REQUIRED ACTION >> In the entries below, find the line with "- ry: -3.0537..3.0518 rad" and the line with "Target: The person". Return those two lines and all lines between them, exactly.

··· THE RECORDS ···

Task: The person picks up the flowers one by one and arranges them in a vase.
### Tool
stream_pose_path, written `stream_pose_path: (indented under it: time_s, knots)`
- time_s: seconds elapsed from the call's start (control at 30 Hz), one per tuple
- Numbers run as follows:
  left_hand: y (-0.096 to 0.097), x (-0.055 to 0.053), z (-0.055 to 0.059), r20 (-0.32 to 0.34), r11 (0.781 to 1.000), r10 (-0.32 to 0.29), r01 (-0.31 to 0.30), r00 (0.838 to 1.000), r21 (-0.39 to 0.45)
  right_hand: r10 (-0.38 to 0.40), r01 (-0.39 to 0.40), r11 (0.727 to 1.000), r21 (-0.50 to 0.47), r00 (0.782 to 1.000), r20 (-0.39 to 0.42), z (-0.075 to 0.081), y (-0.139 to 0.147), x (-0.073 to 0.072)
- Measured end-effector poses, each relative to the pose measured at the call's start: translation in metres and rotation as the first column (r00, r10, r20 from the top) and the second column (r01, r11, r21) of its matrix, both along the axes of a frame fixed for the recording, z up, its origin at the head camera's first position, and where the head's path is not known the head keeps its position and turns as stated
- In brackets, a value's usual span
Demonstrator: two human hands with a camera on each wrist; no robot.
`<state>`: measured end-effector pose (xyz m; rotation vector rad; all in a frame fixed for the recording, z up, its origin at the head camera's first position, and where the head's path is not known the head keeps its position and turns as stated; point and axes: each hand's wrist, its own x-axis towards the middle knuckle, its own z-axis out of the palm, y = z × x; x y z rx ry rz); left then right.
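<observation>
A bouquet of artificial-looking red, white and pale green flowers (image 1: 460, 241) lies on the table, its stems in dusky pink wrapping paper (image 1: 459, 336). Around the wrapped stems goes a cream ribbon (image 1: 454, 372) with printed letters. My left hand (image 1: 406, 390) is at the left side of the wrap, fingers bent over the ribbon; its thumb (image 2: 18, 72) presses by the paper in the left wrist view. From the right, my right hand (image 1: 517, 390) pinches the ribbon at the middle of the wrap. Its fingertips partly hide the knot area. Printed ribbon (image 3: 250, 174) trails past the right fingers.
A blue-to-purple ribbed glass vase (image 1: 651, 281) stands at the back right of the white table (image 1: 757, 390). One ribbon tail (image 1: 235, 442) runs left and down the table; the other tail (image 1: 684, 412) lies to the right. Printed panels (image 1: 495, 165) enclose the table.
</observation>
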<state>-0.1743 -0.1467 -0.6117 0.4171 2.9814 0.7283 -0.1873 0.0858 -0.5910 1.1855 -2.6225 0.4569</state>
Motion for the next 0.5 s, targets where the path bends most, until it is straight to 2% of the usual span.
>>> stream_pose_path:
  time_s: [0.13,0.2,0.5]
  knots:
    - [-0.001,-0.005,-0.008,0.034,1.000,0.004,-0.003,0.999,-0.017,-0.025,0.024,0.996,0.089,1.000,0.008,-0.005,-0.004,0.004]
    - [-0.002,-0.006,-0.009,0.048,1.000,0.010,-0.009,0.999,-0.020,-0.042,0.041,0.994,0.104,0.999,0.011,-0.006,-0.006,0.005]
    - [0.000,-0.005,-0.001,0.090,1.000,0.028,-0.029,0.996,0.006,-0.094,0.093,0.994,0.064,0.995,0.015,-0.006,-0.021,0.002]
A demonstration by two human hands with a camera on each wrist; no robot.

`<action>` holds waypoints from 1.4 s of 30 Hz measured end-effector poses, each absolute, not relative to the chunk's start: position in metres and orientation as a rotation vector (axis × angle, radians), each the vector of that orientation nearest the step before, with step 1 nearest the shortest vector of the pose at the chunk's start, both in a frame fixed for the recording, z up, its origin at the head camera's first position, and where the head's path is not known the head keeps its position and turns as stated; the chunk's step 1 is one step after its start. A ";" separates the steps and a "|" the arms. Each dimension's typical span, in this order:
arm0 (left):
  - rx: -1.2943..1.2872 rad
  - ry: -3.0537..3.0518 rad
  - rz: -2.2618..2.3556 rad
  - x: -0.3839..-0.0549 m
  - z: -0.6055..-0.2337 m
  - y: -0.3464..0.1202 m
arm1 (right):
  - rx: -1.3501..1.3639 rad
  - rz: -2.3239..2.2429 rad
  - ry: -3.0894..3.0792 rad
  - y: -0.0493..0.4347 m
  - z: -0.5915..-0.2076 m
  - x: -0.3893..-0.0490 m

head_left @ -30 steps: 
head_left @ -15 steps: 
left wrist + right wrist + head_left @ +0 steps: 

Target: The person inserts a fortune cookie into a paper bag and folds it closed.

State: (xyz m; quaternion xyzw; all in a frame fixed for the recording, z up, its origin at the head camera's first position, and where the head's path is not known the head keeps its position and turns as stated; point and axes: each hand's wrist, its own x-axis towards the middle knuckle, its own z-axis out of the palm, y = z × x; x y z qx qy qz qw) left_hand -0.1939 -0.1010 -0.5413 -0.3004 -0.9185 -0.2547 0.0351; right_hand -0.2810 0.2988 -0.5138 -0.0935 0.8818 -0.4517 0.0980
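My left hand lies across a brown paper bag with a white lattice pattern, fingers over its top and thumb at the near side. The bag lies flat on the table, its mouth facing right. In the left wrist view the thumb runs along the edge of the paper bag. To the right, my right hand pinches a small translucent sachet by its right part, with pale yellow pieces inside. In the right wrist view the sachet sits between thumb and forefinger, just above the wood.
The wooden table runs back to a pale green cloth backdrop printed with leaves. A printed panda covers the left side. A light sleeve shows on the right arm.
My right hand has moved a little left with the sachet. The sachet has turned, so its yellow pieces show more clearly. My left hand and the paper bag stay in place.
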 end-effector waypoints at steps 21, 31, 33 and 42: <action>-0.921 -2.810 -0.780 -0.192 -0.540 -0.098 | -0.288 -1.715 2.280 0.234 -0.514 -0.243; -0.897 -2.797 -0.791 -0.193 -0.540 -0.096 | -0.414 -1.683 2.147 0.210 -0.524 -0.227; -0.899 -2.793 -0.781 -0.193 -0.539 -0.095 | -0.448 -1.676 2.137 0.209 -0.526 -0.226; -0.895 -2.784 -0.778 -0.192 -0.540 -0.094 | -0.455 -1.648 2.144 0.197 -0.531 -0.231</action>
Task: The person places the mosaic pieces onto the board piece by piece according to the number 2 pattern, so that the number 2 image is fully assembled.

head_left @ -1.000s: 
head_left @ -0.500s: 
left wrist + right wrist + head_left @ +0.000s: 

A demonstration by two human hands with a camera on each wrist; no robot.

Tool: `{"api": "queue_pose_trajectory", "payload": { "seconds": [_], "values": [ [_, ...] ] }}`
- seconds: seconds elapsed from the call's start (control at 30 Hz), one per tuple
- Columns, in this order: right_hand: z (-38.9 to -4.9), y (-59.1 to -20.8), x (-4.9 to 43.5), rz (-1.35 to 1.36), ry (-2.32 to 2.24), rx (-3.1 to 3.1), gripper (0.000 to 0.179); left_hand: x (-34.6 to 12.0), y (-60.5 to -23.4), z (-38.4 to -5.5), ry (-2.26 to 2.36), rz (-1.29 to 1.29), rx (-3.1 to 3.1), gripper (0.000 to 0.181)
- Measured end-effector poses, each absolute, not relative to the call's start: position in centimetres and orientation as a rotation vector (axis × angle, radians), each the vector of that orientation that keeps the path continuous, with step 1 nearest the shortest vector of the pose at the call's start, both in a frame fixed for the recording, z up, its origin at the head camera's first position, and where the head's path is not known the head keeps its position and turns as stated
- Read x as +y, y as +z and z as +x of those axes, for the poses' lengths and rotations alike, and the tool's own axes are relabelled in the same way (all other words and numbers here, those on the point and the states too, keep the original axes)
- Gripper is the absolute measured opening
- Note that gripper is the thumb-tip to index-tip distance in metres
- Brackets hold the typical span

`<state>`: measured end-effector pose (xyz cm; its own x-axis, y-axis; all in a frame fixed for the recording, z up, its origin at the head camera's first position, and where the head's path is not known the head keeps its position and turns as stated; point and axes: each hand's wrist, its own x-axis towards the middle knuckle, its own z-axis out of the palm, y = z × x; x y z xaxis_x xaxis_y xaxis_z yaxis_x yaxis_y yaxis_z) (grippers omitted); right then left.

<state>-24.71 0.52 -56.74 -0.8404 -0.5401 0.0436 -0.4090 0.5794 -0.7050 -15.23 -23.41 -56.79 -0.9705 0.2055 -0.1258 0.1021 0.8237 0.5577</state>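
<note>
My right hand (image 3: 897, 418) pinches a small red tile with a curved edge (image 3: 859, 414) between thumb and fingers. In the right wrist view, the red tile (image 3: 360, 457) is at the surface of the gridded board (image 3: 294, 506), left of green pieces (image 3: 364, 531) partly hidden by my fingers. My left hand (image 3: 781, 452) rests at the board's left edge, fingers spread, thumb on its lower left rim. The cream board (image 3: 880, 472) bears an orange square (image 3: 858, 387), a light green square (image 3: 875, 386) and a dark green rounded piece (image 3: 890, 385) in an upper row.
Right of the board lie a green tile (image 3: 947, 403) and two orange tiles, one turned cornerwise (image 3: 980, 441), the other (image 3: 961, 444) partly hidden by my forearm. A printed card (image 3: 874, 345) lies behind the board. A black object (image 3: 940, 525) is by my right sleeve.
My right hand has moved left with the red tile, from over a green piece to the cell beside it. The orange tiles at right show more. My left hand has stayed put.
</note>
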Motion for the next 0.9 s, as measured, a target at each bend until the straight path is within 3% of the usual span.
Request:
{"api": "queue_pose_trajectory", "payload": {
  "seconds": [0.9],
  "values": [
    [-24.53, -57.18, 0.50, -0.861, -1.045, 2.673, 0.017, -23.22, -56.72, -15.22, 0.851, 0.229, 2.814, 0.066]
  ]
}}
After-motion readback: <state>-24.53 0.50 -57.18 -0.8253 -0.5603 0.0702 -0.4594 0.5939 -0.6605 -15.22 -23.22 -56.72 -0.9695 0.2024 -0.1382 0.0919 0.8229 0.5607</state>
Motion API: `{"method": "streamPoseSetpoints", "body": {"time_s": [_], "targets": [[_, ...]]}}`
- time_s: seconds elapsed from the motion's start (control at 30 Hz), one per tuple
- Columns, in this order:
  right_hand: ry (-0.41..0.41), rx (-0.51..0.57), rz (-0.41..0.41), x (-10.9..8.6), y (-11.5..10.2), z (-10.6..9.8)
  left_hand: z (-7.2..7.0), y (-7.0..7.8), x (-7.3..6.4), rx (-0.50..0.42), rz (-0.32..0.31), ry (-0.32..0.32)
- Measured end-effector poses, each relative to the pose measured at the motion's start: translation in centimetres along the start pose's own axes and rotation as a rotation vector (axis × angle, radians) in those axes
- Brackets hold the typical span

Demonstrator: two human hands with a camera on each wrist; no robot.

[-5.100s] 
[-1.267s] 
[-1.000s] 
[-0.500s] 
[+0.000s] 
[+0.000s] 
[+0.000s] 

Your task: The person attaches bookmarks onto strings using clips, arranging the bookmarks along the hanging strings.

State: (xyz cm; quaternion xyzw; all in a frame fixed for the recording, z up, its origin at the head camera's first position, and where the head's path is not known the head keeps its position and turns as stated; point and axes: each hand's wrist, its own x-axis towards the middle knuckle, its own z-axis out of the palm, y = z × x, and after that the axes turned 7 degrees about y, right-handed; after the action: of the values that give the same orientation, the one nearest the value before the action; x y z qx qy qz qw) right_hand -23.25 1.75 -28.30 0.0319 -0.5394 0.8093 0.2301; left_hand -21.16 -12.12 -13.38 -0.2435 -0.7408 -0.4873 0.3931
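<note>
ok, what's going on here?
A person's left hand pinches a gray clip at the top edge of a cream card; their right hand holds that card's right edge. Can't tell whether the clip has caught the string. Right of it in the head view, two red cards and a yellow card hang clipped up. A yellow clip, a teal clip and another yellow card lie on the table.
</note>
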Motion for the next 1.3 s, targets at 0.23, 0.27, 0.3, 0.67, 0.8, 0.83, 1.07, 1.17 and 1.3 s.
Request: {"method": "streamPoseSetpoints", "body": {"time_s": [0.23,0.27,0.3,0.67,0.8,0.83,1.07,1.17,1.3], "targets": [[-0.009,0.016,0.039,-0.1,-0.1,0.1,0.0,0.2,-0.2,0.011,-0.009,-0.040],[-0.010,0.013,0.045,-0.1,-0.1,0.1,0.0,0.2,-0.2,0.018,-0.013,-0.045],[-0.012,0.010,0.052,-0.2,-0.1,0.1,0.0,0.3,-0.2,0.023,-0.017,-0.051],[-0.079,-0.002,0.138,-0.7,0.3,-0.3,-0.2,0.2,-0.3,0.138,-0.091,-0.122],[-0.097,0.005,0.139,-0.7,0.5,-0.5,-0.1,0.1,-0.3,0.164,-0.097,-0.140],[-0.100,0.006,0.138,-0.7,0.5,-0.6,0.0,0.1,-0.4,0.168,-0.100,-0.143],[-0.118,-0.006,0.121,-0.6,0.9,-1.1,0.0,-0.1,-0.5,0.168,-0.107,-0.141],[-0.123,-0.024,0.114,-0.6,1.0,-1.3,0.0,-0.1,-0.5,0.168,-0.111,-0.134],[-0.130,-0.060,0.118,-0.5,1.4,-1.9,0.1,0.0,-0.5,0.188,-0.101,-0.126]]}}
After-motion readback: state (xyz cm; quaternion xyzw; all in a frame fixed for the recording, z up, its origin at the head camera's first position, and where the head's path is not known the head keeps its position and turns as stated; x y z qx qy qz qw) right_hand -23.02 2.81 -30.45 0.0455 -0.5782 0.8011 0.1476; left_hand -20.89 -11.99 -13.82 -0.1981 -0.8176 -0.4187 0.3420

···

OUTPUT BELOW >>
  - ry: -3.0537..3.0518 rad
  - rz: -2.2618..2.3556 rad
  - x: -0.3839..-0.0549 m
  - z: -0.6055..-0.2337 m
  - y: -0.3464..0.1202 m
arm1 (right):
  - rx: -1.3501..1.3639 rad
  - rz: -2.3239..2.2429 rad
  - ry: -3.0894..3.0792 rad
  - y: -0.0493..0.4347 m
  - z: -0.5915..-0.2076 m
  - x: -0.3893..-0.0490 m

head_left @ -30 steps: 
head_left @ -15 steps: 
left wrist + right wrist + head_left @ +0 steps: 

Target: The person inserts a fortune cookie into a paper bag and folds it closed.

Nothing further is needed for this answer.